What this task involves:
I need the lines below from the one with "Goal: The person" down to the one with "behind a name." reproduced exactly, both ends included, and nothing else.

Records drawn from a dataset:
»»

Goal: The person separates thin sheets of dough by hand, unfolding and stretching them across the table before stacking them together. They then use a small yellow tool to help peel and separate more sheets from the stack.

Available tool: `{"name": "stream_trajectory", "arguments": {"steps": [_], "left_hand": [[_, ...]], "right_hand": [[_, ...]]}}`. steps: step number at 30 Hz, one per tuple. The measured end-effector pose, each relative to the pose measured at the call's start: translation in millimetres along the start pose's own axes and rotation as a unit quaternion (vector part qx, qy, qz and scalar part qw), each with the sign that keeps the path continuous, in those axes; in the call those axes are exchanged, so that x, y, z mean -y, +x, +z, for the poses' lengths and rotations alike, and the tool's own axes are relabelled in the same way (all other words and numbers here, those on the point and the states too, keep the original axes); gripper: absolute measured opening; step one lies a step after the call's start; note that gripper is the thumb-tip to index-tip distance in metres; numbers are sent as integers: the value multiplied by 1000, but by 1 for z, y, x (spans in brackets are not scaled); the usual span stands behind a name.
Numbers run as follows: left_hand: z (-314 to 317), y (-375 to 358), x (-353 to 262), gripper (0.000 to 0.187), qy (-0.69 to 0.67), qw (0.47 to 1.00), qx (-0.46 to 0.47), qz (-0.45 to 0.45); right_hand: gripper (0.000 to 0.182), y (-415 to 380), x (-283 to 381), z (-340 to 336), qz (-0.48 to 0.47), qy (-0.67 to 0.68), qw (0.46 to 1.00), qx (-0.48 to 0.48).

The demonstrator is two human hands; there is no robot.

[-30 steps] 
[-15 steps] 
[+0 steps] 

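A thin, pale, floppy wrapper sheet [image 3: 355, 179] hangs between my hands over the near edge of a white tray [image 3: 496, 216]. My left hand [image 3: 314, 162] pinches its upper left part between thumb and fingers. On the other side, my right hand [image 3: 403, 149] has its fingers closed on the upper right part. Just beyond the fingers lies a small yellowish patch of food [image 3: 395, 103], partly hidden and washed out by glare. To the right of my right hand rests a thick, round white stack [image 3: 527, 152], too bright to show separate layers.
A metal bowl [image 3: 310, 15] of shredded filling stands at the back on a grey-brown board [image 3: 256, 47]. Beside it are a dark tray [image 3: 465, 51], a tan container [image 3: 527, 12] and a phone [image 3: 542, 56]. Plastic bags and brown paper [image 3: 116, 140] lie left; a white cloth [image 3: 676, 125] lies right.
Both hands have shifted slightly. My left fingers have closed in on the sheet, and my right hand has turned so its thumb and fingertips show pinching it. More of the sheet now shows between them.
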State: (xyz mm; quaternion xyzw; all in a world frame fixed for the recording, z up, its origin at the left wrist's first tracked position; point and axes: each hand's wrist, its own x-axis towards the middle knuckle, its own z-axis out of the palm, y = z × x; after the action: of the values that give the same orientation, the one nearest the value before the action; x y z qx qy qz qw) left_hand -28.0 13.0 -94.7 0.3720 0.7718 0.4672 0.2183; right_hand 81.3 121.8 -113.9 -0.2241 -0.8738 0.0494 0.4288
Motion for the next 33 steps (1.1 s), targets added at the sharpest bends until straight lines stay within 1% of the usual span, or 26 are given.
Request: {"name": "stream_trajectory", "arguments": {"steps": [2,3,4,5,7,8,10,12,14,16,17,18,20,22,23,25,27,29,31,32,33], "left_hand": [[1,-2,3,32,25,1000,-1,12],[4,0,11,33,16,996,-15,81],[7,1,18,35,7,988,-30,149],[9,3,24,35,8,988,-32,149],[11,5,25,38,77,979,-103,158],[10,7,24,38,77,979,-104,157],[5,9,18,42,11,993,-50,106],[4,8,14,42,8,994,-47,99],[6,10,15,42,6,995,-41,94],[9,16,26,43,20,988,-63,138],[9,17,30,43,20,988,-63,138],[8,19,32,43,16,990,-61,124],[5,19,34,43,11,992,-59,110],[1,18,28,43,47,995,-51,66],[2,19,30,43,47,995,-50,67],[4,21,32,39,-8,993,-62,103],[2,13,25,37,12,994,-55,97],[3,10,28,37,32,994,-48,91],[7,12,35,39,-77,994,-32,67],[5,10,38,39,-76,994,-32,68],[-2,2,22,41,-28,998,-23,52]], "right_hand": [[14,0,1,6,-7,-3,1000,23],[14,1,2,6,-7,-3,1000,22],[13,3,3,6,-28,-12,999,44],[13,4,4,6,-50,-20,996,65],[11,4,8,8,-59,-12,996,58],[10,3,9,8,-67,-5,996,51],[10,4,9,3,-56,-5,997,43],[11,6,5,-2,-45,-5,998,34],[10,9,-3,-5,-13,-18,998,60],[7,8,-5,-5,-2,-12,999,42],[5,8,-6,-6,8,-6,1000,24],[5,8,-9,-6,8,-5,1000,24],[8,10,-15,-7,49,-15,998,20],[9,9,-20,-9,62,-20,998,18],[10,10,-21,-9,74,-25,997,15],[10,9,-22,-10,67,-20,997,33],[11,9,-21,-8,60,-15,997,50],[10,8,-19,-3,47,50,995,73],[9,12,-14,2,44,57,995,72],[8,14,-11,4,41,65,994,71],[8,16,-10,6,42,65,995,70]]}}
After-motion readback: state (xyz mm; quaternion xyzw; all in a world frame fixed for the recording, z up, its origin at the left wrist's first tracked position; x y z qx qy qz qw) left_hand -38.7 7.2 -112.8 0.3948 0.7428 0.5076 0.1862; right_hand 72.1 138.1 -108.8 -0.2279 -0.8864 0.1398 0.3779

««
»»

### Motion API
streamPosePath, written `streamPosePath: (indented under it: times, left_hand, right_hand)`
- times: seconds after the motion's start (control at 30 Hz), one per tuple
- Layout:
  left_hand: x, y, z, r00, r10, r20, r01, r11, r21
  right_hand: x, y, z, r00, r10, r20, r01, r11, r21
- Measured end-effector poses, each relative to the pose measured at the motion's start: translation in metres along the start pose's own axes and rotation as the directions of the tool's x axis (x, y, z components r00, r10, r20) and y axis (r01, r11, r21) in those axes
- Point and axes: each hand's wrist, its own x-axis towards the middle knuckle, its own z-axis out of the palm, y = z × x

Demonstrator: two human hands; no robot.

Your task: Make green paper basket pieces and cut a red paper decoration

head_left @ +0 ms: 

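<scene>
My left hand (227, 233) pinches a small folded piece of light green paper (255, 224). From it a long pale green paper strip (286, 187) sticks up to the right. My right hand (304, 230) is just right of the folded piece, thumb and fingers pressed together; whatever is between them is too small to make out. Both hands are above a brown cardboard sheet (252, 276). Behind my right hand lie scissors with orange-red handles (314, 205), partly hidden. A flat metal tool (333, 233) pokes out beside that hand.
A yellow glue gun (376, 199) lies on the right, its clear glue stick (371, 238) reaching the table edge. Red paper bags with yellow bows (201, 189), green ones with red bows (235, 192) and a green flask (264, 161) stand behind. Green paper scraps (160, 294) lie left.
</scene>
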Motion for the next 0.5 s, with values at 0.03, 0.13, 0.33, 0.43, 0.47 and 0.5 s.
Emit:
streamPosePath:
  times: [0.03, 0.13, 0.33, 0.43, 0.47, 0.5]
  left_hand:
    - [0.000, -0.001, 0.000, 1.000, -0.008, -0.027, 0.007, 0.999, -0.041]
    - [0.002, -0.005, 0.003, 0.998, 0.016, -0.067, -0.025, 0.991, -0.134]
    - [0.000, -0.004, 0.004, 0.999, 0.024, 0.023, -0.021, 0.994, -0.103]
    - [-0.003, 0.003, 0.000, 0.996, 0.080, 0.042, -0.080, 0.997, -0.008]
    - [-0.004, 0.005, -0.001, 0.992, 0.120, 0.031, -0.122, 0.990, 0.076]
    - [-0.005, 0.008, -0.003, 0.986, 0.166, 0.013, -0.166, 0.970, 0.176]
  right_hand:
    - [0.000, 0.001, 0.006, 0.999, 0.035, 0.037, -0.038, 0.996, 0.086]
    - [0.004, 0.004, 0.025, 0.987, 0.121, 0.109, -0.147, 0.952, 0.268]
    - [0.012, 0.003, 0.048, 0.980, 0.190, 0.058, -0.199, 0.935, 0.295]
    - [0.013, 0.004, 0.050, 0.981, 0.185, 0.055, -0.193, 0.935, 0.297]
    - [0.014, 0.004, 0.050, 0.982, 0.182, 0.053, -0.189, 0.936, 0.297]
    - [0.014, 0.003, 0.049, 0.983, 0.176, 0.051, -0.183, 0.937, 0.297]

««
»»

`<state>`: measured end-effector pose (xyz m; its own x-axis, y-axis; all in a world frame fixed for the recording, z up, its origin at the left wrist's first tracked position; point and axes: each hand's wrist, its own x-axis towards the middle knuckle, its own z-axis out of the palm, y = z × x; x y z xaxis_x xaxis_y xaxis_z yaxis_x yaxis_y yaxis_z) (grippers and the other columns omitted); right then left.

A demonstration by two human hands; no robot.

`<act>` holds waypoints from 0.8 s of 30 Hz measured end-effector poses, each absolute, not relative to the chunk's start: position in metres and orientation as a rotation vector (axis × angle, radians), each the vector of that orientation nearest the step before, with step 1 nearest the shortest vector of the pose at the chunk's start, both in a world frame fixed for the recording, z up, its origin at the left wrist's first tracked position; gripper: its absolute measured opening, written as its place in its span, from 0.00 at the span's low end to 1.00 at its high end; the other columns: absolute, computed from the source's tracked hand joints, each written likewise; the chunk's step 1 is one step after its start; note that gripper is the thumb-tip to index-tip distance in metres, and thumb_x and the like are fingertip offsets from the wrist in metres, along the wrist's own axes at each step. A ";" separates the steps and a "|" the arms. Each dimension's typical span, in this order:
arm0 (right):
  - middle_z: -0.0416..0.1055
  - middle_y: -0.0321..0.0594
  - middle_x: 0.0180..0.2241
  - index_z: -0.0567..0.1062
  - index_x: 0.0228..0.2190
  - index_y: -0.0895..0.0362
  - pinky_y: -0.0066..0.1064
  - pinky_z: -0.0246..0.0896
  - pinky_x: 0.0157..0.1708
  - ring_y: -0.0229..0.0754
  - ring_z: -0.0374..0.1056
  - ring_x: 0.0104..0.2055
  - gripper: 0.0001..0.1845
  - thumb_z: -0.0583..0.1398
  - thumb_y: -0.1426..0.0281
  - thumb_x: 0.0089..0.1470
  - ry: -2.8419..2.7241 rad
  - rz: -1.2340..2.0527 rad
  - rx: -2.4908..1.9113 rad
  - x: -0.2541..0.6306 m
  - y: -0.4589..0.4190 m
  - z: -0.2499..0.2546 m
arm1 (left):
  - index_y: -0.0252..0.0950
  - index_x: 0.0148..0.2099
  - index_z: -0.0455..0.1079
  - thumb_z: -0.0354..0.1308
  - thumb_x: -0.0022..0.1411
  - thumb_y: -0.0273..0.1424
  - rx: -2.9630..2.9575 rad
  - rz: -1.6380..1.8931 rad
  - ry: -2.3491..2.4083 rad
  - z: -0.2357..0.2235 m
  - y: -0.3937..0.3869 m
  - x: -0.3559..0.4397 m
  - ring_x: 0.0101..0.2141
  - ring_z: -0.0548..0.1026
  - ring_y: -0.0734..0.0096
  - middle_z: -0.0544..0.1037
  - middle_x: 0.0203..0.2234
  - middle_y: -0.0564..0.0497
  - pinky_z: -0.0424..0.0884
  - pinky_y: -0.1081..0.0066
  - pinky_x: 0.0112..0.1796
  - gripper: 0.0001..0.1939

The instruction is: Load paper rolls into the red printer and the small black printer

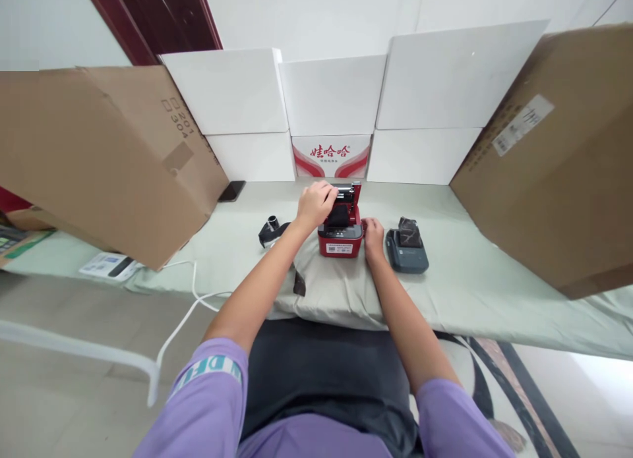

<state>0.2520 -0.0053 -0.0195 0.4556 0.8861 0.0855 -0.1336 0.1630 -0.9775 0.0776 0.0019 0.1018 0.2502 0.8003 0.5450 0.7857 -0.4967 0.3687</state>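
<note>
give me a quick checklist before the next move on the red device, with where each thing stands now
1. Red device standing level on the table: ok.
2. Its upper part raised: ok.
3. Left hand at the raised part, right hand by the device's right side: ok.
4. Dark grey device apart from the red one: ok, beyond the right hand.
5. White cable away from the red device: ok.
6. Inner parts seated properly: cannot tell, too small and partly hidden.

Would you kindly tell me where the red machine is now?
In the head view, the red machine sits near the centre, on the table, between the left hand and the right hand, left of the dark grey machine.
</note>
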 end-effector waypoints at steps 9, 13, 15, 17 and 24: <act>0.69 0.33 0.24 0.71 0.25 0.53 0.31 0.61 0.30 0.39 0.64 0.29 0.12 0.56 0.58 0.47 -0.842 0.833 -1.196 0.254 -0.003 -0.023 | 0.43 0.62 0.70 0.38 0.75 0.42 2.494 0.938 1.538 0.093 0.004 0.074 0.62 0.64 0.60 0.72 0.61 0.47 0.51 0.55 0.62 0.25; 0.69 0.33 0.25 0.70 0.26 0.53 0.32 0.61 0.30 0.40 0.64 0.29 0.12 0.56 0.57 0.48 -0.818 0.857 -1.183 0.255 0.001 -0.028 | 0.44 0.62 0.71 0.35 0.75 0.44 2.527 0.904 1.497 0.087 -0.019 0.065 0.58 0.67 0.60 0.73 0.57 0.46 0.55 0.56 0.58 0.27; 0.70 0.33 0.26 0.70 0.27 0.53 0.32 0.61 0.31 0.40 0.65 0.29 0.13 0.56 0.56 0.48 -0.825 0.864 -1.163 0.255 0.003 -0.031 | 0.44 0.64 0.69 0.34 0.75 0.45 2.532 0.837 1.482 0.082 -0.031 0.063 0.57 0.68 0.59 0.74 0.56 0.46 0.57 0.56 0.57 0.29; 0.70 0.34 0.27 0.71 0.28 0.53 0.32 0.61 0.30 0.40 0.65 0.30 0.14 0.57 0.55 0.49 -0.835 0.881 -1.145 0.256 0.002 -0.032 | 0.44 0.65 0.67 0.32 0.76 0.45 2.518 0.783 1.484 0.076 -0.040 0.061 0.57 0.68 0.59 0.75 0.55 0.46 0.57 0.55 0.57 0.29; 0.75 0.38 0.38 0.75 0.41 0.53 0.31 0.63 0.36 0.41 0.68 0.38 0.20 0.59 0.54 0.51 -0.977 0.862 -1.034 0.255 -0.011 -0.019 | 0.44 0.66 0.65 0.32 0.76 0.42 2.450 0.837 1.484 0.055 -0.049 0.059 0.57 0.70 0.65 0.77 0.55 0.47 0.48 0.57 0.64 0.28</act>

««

Output for this task:
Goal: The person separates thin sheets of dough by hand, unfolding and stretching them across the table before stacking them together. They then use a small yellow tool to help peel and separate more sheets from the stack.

Available tool: `{"name": "stream_trajectory", "arguments": {"steps": [_], "left_hand": [[_, ...]], "right_hand": [[_, ...]]}}`. steps: step number at 30 Hz, one per tuple. The measured end-effector pose, each relative to the pose measured at the call's start: translation in millimetres along the start pose's own axes and rotation as a unit quaternion (vector part qx, qy, qz and scalar part qw), each with the sign that keeps the path continuous, in those axes; in the call those axes are exchanged, so that x, y, z mean -y, +x, +z, for the poses' lengths and rotations alike, and the tool's own axes are relabelled in the same way (all other words and numbers here, those on the point and the states too, keep the original axes); gripper: absolute measured opening; step one lies a step after the call's start; note that gripper is the thumb-tip to index-tip distance in metres; numbers are sent as integers: the value multiplied by 1000, but by 1 for z, y, x (spans in brackets are not scaled); the usual span stands behind a name.

The exercise requires nothing further.